# WHAT YOU ARE ASKED TO DO
In the listing that follows, locate the line containing "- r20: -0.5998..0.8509" and the line containing "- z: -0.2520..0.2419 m". Retype exactly those two lines and every line between them, and nothing more.
━━━━━ STUDY MATERIAL
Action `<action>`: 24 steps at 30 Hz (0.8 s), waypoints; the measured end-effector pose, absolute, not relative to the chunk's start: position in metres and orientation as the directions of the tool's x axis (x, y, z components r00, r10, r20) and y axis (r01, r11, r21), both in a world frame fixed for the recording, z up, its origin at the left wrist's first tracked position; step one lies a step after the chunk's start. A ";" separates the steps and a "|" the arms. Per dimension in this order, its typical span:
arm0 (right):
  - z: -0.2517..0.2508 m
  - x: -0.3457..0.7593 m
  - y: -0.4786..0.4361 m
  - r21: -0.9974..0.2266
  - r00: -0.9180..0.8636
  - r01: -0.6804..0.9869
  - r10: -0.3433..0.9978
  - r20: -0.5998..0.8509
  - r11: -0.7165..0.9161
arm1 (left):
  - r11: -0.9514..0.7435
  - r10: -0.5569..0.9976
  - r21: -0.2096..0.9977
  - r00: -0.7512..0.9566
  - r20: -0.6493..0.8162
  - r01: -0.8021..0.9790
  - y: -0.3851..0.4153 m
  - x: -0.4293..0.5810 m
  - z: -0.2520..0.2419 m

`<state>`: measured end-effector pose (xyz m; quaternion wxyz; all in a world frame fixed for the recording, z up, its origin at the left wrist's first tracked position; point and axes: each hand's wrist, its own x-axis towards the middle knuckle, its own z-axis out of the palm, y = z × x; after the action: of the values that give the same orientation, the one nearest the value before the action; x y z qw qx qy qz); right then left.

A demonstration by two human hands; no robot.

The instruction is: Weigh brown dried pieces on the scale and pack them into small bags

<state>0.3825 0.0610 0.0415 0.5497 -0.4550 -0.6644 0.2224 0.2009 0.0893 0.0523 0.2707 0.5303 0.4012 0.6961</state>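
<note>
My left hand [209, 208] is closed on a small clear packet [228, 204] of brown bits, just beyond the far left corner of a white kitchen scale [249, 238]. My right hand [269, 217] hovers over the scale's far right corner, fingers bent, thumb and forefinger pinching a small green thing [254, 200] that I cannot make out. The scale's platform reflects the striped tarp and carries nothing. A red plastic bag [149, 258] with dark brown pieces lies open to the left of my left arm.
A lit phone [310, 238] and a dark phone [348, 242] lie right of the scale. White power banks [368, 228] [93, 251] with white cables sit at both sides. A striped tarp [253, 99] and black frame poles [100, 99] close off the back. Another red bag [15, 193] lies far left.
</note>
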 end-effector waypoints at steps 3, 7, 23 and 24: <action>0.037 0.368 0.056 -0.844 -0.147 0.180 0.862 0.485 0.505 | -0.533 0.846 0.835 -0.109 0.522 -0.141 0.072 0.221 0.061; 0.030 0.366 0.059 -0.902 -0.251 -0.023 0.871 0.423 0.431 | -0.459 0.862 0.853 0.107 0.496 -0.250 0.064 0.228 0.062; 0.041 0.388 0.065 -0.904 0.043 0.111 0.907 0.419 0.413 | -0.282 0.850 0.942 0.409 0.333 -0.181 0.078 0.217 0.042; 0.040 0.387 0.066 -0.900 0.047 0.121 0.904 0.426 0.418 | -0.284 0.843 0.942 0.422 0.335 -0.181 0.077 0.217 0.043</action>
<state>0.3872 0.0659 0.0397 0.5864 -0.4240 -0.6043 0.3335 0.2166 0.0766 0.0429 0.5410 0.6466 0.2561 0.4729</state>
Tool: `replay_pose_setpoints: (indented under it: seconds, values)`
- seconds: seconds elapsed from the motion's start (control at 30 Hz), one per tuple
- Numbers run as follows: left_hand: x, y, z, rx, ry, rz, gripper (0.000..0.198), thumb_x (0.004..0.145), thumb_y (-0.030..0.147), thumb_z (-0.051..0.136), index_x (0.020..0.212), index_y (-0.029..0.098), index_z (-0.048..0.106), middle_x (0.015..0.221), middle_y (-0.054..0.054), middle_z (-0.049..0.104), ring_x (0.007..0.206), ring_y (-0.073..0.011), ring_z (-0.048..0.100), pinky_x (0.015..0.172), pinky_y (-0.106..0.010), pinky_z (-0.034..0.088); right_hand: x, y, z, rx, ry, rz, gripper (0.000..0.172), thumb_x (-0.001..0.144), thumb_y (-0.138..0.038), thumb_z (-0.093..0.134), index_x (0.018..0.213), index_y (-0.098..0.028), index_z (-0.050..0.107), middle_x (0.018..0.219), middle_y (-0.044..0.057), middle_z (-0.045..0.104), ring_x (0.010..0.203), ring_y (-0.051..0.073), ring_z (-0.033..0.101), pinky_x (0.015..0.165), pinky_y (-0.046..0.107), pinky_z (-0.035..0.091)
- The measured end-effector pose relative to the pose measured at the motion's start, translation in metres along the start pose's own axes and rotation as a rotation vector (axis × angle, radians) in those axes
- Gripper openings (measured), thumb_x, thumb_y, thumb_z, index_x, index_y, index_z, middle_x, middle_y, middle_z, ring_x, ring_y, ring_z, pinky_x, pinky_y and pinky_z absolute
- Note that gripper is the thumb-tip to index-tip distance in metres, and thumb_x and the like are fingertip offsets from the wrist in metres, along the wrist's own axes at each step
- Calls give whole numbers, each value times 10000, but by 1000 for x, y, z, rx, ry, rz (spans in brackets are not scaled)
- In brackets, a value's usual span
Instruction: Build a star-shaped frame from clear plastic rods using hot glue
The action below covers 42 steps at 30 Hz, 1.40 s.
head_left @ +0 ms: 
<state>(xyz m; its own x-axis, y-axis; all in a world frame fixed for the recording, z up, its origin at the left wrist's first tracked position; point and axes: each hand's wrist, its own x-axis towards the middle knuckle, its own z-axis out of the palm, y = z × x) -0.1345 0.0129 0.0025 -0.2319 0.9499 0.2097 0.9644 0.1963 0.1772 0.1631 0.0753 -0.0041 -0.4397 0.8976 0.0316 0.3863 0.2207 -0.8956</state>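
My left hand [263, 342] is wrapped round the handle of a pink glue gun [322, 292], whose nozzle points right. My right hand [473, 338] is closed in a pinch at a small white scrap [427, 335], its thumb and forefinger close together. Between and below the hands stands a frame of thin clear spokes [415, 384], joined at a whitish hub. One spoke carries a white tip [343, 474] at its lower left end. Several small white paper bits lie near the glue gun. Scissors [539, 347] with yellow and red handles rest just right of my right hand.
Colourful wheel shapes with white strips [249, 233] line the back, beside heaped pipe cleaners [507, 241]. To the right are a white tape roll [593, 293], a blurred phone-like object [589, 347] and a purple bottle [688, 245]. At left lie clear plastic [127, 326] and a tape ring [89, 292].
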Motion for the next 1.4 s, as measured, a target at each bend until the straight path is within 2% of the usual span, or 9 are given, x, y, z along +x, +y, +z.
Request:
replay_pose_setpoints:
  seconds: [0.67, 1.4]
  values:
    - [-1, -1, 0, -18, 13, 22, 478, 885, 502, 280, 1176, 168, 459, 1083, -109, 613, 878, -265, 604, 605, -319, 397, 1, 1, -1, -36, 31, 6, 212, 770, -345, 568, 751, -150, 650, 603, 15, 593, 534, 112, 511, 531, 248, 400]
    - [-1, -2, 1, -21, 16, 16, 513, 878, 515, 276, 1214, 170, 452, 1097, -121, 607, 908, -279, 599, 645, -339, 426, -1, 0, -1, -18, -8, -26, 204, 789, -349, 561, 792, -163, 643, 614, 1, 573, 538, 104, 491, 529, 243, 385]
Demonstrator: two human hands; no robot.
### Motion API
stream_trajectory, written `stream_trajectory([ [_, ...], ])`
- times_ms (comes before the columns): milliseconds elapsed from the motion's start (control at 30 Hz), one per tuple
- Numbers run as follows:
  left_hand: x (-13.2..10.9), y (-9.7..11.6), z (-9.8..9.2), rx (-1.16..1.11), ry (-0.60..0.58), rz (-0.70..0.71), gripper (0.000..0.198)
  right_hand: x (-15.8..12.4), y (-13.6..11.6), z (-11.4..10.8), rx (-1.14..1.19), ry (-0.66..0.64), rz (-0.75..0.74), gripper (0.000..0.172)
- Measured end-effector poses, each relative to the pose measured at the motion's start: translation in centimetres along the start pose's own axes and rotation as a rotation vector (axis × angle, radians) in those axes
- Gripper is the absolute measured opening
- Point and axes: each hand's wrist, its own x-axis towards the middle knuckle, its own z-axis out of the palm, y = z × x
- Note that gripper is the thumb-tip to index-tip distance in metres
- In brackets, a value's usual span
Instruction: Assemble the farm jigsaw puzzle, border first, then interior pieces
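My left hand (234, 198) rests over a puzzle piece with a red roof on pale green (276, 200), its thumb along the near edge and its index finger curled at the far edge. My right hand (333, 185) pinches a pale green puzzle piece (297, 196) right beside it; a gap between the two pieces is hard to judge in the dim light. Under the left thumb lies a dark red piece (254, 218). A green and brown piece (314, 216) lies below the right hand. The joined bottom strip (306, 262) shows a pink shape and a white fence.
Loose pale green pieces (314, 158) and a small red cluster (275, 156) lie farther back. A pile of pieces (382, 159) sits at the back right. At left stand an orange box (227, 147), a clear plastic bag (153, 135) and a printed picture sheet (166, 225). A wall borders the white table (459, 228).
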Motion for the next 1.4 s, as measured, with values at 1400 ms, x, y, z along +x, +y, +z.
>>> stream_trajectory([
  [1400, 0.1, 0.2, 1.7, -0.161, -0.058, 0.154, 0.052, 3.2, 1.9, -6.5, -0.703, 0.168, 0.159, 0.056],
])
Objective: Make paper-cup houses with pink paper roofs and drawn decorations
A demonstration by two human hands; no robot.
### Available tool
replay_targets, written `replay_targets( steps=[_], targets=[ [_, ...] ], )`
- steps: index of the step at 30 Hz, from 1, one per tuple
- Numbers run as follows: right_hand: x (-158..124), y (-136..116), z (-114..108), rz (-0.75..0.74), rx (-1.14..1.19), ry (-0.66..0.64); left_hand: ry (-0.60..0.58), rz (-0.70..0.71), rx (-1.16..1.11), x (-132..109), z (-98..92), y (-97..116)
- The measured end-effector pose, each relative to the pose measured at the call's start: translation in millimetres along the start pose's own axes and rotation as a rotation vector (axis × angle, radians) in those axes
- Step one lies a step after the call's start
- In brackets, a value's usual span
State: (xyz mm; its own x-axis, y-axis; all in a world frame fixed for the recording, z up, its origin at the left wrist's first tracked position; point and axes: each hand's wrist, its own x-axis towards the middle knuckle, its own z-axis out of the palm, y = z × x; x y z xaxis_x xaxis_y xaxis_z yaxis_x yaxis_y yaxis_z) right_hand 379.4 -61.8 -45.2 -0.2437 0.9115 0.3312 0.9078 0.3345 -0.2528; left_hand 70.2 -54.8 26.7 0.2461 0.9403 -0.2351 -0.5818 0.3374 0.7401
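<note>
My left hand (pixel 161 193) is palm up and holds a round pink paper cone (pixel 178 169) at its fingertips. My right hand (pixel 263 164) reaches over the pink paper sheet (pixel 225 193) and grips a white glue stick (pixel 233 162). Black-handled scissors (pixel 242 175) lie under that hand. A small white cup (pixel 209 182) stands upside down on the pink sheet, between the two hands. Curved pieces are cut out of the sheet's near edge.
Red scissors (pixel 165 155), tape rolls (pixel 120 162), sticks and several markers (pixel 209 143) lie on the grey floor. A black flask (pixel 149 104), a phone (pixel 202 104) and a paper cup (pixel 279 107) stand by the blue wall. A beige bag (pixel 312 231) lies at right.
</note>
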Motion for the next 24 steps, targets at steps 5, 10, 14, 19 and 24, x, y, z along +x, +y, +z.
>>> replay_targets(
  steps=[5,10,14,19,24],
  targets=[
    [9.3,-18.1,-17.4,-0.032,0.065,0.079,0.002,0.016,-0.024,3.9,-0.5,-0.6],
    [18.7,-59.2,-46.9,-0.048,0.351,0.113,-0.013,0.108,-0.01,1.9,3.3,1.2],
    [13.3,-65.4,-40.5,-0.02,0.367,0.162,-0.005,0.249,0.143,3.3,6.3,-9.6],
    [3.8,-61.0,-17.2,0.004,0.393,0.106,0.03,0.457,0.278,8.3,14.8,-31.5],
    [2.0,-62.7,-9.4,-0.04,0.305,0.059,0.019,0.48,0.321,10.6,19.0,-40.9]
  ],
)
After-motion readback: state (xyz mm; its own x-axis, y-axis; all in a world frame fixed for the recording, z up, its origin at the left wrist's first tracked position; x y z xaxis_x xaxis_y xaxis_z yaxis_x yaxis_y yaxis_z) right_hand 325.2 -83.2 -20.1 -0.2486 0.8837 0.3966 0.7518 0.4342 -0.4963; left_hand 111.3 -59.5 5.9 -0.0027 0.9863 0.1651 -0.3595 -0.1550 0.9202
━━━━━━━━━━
# OUTPUT FOR THIS EXERCISE
  - r20: -0.5998..0.8509
  - r11: -0.7165..0.9161
arm1 (left):
  - r11: -0.9514..0.7435
  - r10: -0.5569..0.9976
  - r21: -0.2096..0.9977
  - r00: -0.7512..0.9566
  - r20: -0.6493..0.8162
  - r01: -0.8021..0.9790
  - y: -0.3851..0.4153 m
  - x: -0.4293..0.5810 m
  - z: -0.2520..0.2419 m

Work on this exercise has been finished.